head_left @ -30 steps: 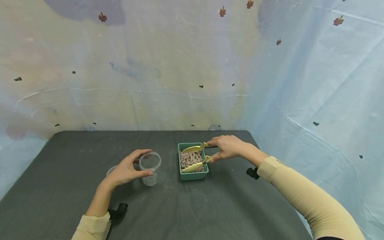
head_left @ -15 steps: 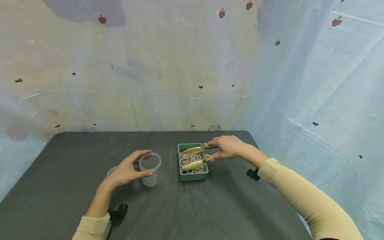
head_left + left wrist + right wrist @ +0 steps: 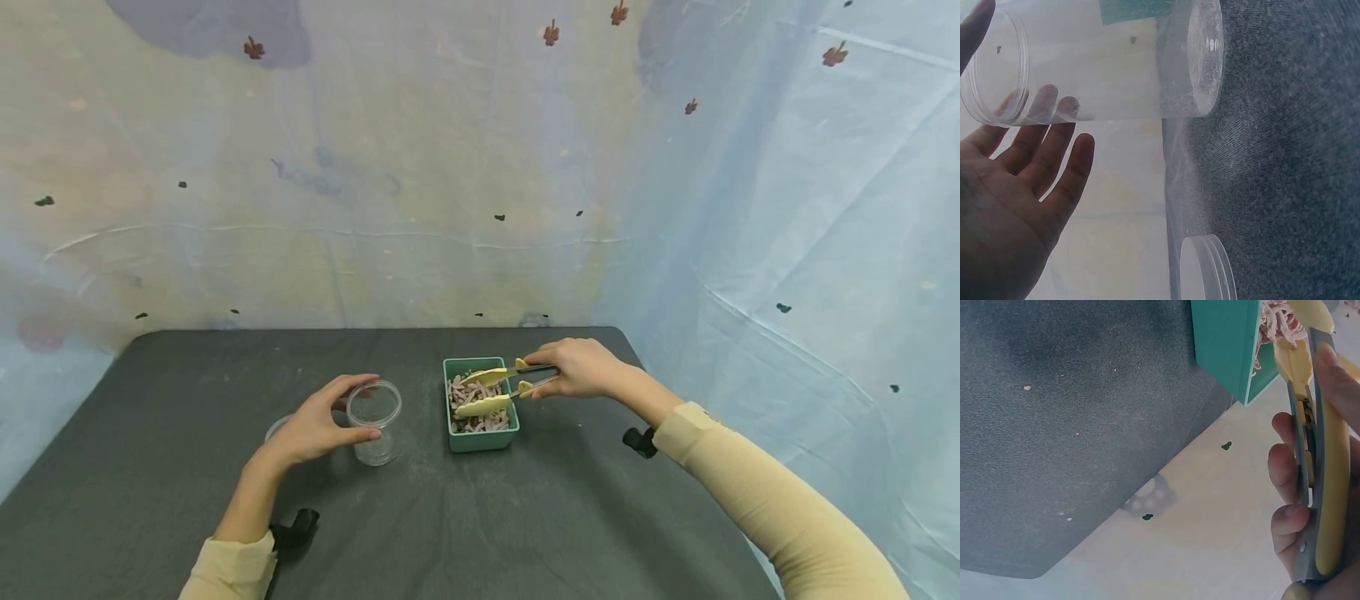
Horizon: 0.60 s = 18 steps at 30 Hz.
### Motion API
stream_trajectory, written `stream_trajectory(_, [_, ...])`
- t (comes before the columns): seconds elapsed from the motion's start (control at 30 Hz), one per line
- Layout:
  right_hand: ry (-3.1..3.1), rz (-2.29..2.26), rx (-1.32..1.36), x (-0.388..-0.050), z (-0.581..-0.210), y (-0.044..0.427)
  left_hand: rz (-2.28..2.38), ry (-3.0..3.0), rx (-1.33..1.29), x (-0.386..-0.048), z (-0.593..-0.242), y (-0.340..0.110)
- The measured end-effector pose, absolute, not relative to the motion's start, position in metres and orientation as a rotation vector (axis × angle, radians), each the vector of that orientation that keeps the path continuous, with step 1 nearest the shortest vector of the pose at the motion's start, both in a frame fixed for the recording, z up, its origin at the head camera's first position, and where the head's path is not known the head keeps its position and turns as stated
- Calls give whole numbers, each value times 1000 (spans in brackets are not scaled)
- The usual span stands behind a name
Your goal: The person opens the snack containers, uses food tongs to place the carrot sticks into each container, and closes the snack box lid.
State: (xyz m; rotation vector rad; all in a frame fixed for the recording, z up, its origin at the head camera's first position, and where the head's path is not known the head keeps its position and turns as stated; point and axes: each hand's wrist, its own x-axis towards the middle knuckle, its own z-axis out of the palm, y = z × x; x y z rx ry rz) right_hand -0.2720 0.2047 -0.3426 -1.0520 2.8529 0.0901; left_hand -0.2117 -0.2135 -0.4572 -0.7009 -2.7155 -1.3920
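Observation:
My left hand (image 3: 317, 423) holds a clear plastic jar (image 3: 378, 450) near its rim, thumb on the near side and fingers on the far side. The jar stands upright on the table, with nothing visible inside but specks at its bottom. In my right hand (image 3: 583, 368) is a pair of tongs (image 3: 483, 406) with pale yellow tips and grey-yellow handles, gripped from the right. Their tips are spread apart inside a green rectangular container (image 3: 483, 442), over greyish-pink strips (image 3: 1282, 322) that fill it partway. Whether the tips pinch any strips, I cannot tell.
A round clear screw lid (image 3: 1210, 269) lies on the dark grey table (image 3: 450, 533), partly hidden behind my left hand in the head view. Plastic sheeting (image 3: 420, 167) hangs behind and to the right of the table. Small pale specks dot the tabletop.
My right hand and the tongs have shifted slightly right, and the strips under the tips lie differently. The left hand stays at the jar as before.

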Motion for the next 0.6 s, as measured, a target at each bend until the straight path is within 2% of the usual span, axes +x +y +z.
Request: stream_trajectory(0.6, [2963, -111, -1090, -263, -352, 227, -1362, -2733, -695, -211, -457, -214])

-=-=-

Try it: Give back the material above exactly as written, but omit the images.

Written response:
head_left @ -30 steps: 
head_left @ -15 steps: 
head_left + left wrist + right wrist @ +0 steps: 
Horizon: 0.60 s = 18 steps at 30 Hz.
### Motion API
stream_trajectory, written `stream_trajectory(_, [_, ...])`
- t (comes before the columns): seconds elapsed from the motion's start (control at 30 Hz), one per line
- Layout:
  right_hand: ry (-3.1..3.1), rz (-2.29..2.26), rx (-1.32..1.36), x (-0.388..-0.050), z (-0.581..-0.210), y (-0.044..0.427)
  left_hand: rz (-2.28..2.38), ry (-3.0..3.0), rx (-1.33..1.29), x (-0.386..-0.048), z (-0.593..-0.242), y (-0.340..0.110)
- The measured end-effector pose, absolute, not relative to the motion's start, position in metres and orientation as a rotation vector (axis × angle, radians), each the vector of that orientation that keeps the path continuous, with step 1 nearest the shortest vector of the pose at the motion's start, both in a frame fixed for the recording, z up, its origin at the head camera's first position, and where the head's path is not known the head keeps its position and turns as stated
- Calls give whole numbers, each value times 1000 (spans in brackets are not scaled)
- The usual span stands behind a name
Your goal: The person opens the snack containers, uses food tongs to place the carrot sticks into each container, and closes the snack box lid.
State: (xyz m; rotation vector rad; all in a frame fixed for the recording, z up, its origin at the head camera's first position, and where the head's path is not known the head keeps its position and turns as stated; point and axes: each hand's wrist, its own x-axis towards the middle knuckle, its own z-axis out of the palm, y = z × x; x y z rx ry rz) right_hand -0.2720 0.2047 -0.3426 -1.0520 2.8529 0.0901; left_hand -0.2117 -0.2135 -0.4572 -0.7009 -2.7155 -1.3920
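Observation:
My left hand (image 3: 317, 423) holds a clear plastic jar (image 3: 378, 450) near its rim, thumb on the near side and fingers on the far side. The jar stands upright on the table, with nothing visible inside but specks at its bottom. In my right hand (image 3: 583, 368) is a pair of tongs (image 3: 483, 406) with pale yellow tips and grey-yellow handles, gripped from the right. Their tips are spread apart inside a green rectangular container (image 3: 483, 442), over greyish-pink strips (image 3: 1282, 322) that fill it partway. Whether the tips pinch any strips, I cannot tell.
A round clear screw lid (image 3: 1210, 269) lies on the dark grey table (image 3: 450, 533), partly hidden behind my left hand in the head view. Plastic sheeting (image 3: 420, 167) hangs behind and to the right of the table. Small pale specks dot the tabletop.
My right hand and the tongs have shifted slightly right, and the strips under the tips lie differently. The left hand stays at the jar as before.
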
Motion for the next 0.6 s, as measured, a target at each bend until the straight path is within 2% of the usual span, axes +x +y +z.
Request: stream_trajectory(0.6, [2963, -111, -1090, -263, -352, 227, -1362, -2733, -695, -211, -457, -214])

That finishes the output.